Your content strategy needs to align with your overall business objectives. For example, are you looking to encourage new recruits to the business? Do you want to grow and boost engagement on social media? Or do you just want an easier way to deliver content to your sales team?

First, keep a clear business objective in mind. Then you can begin to explore which types of content will work for you. The types of content could range from blogs, job posts, brand mentions, industry publications, ebooks or webinars.

Having content planned out is only the start of an effective program. You must then need to encourage your staff to share, post and promote this content online. It is necessary to ensure that you have a variety of content that is engaging, relevant and interesting to your employees and their social connections.

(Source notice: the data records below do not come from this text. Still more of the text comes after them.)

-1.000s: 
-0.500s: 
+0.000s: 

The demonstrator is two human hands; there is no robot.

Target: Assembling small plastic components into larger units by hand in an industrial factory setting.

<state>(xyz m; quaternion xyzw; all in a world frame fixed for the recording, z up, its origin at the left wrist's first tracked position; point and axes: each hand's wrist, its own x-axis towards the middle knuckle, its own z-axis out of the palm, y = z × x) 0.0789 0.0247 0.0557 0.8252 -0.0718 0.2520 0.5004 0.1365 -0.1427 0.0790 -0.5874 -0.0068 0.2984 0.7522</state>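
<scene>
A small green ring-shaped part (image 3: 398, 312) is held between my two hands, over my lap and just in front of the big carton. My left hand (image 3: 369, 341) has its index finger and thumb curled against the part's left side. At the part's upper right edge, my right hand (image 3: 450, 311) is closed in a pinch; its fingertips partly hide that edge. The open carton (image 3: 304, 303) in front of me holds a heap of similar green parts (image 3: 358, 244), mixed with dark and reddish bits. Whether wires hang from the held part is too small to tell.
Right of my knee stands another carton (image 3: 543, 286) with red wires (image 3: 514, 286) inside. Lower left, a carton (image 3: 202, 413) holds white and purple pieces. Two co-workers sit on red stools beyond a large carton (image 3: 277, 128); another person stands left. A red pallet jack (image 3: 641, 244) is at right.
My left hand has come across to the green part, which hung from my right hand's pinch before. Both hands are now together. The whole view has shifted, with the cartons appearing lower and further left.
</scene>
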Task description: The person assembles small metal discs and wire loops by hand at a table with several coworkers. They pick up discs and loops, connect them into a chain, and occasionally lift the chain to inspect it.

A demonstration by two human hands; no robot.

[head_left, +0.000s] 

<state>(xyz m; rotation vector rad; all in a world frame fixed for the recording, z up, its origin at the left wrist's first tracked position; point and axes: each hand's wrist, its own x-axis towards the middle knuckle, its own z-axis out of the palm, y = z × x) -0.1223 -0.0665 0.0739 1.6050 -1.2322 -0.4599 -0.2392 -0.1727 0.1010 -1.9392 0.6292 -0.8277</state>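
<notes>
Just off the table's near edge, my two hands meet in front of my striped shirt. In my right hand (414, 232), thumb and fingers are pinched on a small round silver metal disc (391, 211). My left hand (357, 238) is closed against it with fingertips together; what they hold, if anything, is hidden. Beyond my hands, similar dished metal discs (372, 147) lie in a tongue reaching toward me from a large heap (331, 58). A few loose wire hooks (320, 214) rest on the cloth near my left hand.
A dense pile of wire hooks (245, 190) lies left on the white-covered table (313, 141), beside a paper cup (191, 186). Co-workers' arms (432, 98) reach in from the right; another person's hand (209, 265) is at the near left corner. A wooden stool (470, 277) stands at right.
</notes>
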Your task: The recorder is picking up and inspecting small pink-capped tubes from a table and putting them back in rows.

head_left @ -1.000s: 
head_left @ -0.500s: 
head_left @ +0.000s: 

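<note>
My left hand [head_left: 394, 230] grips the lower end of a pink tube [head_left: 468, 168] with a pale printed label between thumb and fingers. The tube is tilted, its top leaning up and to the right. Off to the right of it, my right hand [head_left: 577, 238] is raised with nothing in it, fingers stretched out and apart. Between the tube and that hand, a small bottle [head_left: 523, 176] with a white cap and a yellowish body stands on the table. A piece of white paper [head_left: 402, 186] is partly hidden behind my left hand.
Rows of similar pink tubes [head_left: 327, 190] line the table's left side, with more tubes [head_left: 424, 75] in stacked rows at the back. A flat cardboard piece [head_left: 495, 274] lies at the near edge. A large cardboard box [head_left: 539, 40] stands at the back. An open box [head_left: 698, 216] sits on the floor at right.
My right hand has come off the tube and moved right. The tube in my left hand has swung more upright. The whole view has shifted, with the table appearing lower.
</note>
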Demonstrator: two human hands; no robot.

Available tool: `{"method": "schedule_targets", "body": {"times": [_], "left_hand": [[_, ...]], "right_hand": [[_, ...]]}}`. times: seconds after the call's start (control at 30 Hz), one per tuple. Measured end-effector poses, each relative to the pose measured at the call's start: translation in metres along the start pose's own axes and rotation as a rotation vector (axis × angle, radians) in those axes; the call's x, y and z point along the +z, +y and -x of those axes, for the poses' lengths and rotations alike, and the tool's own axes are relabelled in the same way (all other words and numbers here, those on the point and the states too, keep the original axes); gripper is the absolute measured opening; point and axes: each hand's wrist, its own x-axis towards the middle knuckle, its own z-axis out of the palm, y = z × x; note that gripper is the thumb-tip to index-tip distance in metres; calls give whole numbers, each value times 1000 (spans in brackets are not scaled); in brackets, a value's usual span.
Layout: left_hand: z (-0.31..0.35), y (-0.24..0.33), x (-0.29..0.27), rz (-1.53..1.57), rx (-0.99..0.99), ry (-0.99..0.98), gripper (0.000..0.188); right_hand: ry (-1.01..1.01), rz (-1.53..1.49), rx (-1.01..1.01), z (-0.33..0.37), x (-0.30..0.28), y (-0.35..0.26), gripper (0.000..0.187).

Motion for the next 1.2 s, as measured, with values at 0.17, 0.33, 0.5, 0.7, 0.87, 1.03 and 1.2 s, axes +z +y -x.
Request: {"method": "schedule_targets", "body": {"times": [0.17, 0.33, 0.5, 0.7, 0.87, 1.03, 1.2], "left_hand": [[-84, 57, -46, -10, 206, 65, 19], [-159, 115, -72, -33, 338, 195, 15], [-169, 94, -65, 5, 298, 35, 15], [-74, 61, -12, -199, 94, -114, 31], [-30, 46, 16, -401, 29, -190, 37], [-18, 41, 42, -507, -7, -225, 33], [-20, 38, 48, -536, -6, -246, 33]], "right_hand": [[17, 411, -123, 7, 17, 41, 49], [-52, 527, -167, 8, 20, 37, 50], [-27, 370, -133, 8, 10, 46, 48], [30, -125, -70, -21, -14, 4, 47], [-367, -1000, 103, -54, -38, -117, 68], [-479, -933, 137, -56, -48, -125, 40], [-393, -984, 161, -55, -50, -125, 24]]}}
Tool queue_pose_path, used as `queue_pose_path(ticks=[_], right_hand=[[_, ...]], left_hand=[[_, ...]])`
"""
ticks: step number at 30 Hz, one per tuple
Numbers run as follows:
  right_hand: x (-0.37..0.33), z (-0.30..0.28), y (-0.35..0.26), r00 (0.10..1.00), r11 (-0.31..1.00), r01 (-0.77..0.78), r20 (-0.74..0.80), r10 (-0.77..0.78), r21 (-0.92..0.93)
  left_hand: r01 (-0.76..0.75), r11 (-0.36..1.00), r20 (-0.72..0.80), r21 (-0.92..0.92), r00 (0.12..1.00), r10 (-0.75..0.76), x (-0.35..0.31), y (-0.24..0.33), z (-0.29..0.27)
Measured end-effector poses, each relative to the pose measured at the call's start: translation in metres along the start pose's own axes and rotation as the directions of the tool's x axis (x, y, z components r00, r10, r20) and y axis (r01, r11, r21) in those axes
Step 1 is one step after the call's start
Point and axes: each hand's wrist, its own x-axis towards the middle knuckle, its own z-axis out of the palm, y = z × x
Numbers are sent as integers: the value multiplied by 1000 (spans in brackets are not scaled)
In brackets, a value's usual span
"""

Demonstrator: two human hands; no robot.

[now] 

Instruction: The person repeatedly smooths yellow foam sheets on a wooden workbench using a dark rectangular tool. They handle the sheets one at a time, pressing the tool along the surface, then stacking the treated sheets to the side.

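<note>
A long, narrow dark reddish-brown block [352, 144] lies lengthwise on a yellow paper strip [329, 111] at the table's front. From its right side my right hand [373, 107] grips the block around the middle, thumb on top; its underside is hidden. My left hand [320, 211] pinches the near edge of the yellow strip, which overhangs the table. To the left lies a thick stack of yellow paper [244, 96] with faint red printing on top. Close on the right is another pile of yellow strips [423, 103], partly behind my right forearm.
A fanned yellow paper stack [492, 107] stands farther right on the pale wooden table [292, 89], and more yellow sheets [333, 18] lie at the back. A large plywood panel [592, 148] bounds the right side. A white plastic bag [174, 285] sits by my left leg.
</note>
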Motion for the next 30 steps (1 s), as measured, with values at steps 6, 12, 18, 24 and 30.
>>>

For example, if you are a global engineering company, asking employees to share content that is only American specific is not putting your employees first.

You should consider a variety of content such as industry news, internal news, branded content as well as company culture content. This allows the business to supply a wide range of content to its customers – improving your brand awareness and visibility.

Another tip is to get employees involved in the content creation process. Encourage employees to suggest industry topics they find relevant and interesting. You can share department wins to help encourage a culture of thought leadership and inclusion as well.

How to get employees on board: changing the mindset

A study by Pew Research Center revealed that 93% of Millennials in America use social media. It was cited that a large majority (73%) of Millennials who are online believe that the internet positively impacts society.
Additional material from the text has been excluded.